WORK TASK: Count how many lines in the material below hold the word "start"; the reply is that number alone.

DATASET EXTRACT:
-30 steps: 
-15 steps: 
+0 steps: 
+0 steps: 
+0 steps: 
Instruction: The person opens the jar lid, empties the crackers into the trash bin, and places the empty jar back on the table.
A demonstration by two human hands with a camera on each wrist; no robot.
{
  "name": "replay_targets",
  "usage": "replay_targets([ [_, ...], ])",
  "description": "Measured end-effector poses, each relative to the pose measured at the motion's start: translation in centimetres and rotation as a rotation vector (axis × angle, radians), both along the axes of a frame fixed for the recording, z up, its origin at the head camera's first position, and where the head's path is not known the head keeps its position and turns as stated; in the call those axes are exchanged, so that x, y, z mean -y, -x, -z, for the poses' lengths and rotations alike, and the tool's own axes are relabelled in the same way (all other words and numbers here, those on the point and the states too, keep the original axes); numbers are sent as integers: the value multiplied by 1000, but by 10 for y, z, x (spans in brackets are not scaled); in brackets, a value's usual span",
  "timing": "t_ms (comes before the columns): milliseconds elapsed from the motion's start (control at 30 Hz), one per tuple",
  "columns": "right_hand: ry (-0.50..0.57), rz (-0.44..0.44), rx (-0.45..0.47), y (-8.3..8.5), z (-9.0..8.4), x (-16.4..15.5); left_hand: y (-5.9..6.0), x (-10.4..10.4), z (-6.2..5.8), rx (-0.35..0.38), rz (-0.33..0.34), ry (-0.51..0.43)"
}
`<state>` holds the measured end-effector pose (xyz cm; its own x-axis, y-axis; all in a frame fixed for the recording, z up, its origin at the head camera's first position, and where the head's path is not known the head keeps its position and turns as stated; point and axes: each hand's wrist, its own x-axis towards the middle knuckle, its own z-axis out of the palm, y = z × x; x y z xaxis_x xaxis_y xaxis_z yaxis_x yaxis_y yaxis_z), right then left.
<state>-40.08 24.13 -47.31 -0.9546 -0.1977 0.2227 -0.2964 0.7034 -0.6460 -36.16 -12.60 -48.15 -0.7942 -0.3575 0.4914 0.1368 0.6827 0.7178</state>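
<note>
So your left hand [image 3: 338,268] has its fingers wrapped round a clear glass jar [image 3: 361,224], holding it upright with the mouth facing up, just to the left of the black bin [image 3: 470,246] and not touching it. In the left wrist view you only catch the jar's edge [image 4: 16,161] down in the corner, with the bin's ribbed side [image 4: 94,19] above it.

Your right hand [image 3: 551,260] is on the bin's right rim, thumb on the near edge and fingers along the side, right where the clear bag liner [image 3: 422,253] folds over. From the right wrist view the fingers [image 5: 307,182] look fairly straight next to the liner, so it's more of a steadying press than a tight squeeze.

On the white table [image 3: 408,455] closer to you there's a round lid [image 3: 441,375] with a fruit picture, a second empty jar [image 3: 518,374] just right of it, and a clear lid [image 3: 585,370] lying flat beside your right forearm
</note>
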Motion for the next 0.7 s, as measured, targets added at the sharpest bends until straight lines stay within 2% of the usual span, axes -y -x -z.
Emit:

ANSWER SPACE: 2